Klarinet Archive - Posting 000529.txt from 1998/07

From: Lee Hickling <hickling@-----.Net>
Subj: Re: [kl] Kooiman Thumb Rest
Date: Sun, 19 Jul 1998 13:56:59 -0400

Ted ( tjanossy@-----.net ) wrote

>Thanks for asking the question since I've been wondering the same thing. I
>haven't used it but from the picture it does look like it would provide
>quite a mechanical advantage to supporting the weight of the instrument and
>stabilizing the right hand position. I know people who use neck straps, or
support >the bell on their knees to relieve the weight, especially if they
have joint or tendon <problems.

I don't know if these remarks are relevant or not, because it's impossible
to tell from an e-mail message, but it sounds (not for the first time) as
if there are many clarinetists who play with the instrument too close to
the body and too nearly vertical, with the result that the weight of the
instrument is borne by the inner side of their thumbs.

Look at the pictures in the front of most clarinet methods, and you'll see
that the instrument is at 40 degrees, minus a couple or plus two or three,
to the body, and the player's elbows are two or three inches away from his
sides.
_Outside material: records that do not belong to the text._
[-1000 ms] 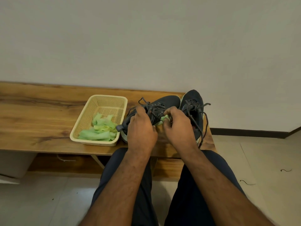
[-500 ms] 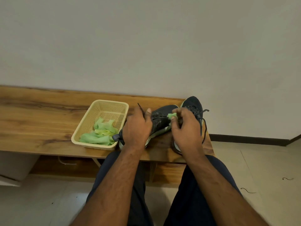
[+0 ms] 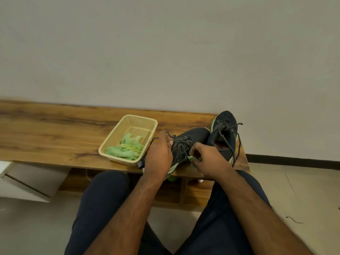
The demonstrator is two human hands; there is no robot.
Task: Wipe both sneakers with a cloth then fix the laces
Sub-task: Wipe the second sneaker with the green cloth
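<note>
Two dark grey sneakers with pale green soles stand on the wooden bench (image 3: 55, 137). The near sneaker (image 3: 191, 140) lies at an angle, toe to the upper right. My left hand (image 3: 159, 157) grips its heel end and covers the collar. My right hand (image 3: 207, 159) is closed on a small wad of green cloth (image 3: 190, 158) pressed against the sneaker's right side near the sole. The far sneaker (image 3: 224, 133) stands at the bench's right end with its dark laces loose and hanging over the edge.
A cream plastic basket (image 3: 139, 121) with more green cloths (image 3: 127, 150) sits just left of the sneakers. A plain wall rises behind the bench. My knees in dark trousers are below the bench edge. A white box stands on the floor at lower left.
My right hand has slid the cloth from the top of the near sneaker, by the laces, down to its lower right side. My left hand keeps its hold on the heel end.
</note>
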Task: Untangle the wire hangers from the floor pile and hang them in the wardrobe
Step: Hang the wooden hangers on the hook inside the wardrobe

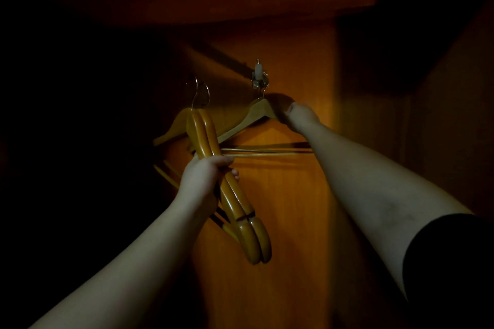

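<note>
Dim wardrobe interior seen from the head camera, with the wall hook (258, 75) on the wooden back panel (288, 195) taken as the landmark. A pale wooden hanger (251, 117) hangs directly below the hook, its metal neck rising to it and its thin crossbar running level beneath. The right hand (295, 115), just below and right of the hook, lies on the right shoulder of this hanger; its fingers are turned away from the camera, so whether they are curled on the wood or merely against it cannot be told. Below and left of the hook, the left hand (205, 176) is clamped around a bundle of wooden hangers (213, 147), thumb across the front and fingertips showing on the far side. The bundle is tilted, its wire hooks (199, 93) pointing up, left of the wall hook and apart from it, its lower ends reaching down toward the camera. A dark sleeve (451, 262) covers the right upper arm, lower right of the hook
</note>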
The clarinet is balanced on the ball of the thumb, and steadied by
the embouchure, and the fingers other than the right thumb are completely
free to do their real job, playing, and (this is most important) the
player's wrists are only very slightly bent.
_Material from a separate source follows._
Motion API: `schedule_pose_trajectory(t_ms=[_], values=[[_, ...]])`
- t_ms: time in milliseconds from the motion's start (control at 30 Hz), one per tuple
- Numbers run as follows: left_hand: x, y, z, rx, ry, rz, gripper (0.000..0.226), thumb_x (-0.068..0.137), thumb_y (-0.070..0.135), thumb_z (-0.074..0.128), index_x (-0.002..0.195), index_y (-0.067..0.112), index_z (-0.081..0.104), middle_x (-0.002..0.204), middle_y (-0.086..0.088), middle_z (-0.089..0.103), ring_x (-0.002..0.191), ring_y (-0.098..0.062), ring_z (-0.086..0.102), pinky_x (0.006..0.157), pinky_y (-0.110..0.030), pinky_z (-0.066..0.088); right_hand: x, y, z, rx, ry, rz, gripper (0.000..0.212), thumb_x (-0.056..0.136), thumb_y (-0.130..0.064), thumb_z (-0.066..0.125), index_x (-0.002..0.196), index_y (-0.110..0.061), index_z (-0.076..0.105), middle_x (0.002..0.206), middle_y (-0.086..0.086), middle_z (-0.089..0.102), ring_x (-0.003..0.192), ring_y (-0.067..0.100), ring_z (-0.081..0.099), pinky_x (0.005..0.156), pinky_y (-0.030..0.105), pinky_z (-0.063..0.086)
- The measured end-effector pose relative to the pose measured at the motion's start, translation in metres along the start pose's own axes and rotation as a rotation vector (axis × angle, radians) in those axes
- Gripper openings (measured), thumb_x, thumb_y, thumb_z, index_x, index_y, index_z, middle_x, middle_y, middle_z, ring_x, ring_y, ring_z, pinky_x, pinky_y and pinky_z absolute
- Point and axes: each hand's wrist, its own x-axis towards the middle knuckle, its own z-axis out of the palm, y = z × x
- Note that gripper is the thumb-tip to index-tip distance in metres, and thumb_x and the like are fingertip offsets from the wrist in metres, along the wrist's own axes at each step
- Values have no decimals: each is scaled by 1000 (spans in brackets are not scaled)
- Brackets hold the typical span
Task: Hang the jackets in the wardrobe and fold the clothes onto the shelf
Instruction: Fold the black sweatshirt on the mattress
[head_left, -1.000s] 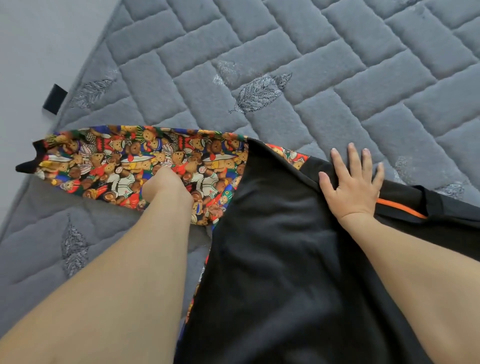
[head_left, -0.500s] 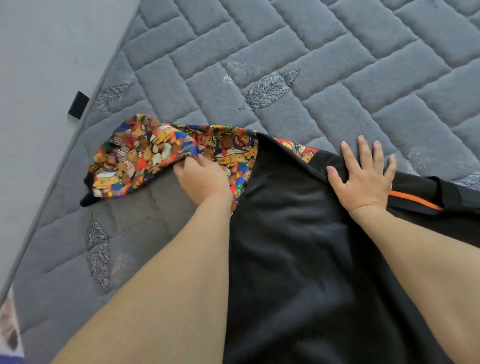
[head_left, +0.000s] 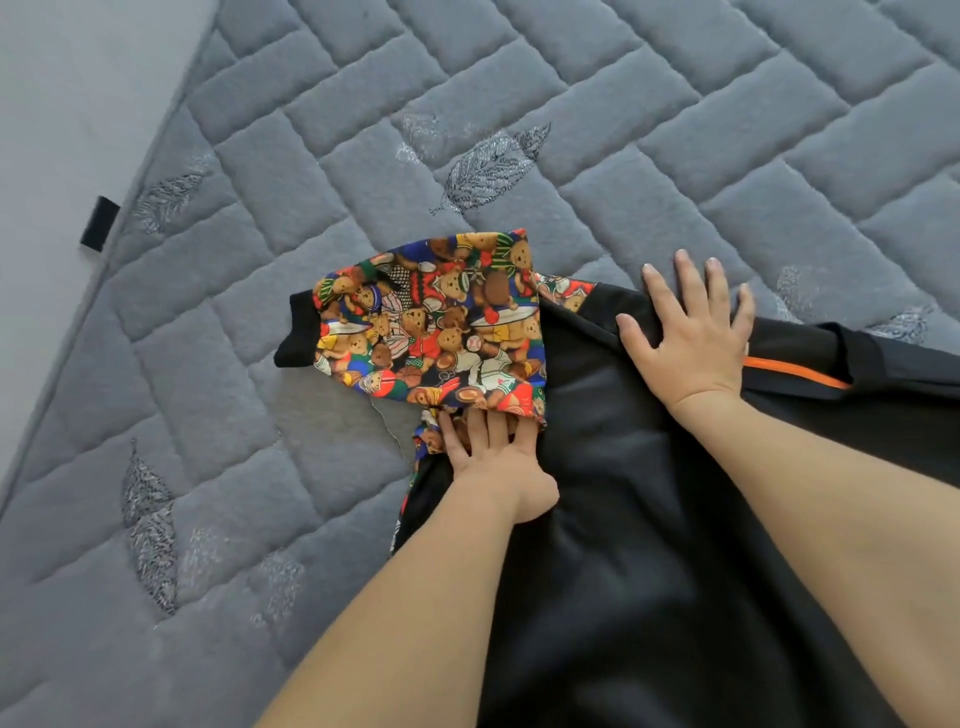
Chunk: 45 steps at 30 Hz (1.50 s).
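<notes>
A black jacket (head_left: 623, 545) lies spread on a grey quilted mat (head_left: 597, 88), with an orange line (head_left: 795, 375) near its right side. Its sleeve (head_left: 436, 322) has a bright teddy-bear print and a black cuff (head_left: 296, 335). The sleeve is folded back on itself beside the jacket's left shoulder, cuff pointing left. My left hand (head_left: 498, 467) lies back-up at the sleeve's lower edge, fingers straight, their tips hidden under the printed fabric. My right hand (head_left: 691, 332) presses flat with spread fingers on the black body near the shoulder.
The mat has a brick-like quilting and stitched leaf motifs (head_left: 488, 166). A small black tag (head_left: 100, 223) sticks out at its left edge, where pale floor (head_left: 62, 78) begins.
My left hand drew the printed sleeve from stretched out leftward in towards the jacket and folded it over. Its grip has loosened to straight fingers. My right hand stayed pressed on the black fabric.
</notes>
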Motion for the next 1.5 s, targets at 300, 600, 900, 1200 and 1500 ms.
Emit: schedule_pose_trajectory(t_ms=[300, 600, 900, 1200, 1500], values=[[3, 9, 7, 1, 45, -20, 105, 65, 49, 38, 153, 26, -14, 160, -10, -21, 142, -43, -31, 73, -64, -47, 7, -28, -40, 402, 95, -110, 48, 92, -44, 49, 134, -21, 55, 151, 6, 39, 144, 27, 29, 117, 58, 11], [-8, 7, 1, -41, 91, 22, 97, 82, 52, 45, 155, 26, -13, 162, -12, -22, 144, -41, -30, 76, -61, -47, 78, -234, -106, 66, -358, -549, 56, 90, -21, 44, 145, -22, 38, 144, 16, 45, 136, 37, 29, 107, 49, 24], [0, 8, 8, -21, 83, 30, 96, 79, 50, 40, 155, 27, -14, 162, -12, -23, 143, -40, -33, 75, -64, -47, 74, -265, -71, 134, -489, -539, 45, 89, -14, 45, 129, -33, 55, 126, 5, 59, 129, 33, 39, 108, 48, 17], [4, 3, 9, -95, 124, 12, 108, 63, 41, 38, 149, 32, -28, 132, -8, -64, 109, -31, -67, 86, -64, -43, 84, -156, -111, 710, -366, -158, 25, 83, 1, 38, 86, -11, 60, 88, 11, 63, 93, 29, 60, 88, 42, 50], [-5, 11, 1, -105, 111, -100, 106, 77, 41, 43, 137, 38, -44, 145, -4, -54, 131, -31, -52, 94, -66, -37, 15, 34, -137, 1396, -326, 544, 25, 97, -13, 46, 112, -24, 62, 107, 1, 67, 101, 15, 62, 93, 34, 44]])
It is possible to play the clarinet very well indeed with an incorrect
posture, but it is courting medical problems of the kind several
subscribers have been reporting --
repetitive stress injury, carpal tunnel syndrome or tendinitis. I have a
student whose school band director does not know that, and tries to compel
his clarinet players to hold the instrument at a shallow angle to their
bodies. I'm afraid he's not the only teacher who makes that mistake. If any
of his students keep on playing as they grow older and their musculature
becomes less elastic, they may suffer for what he taught them.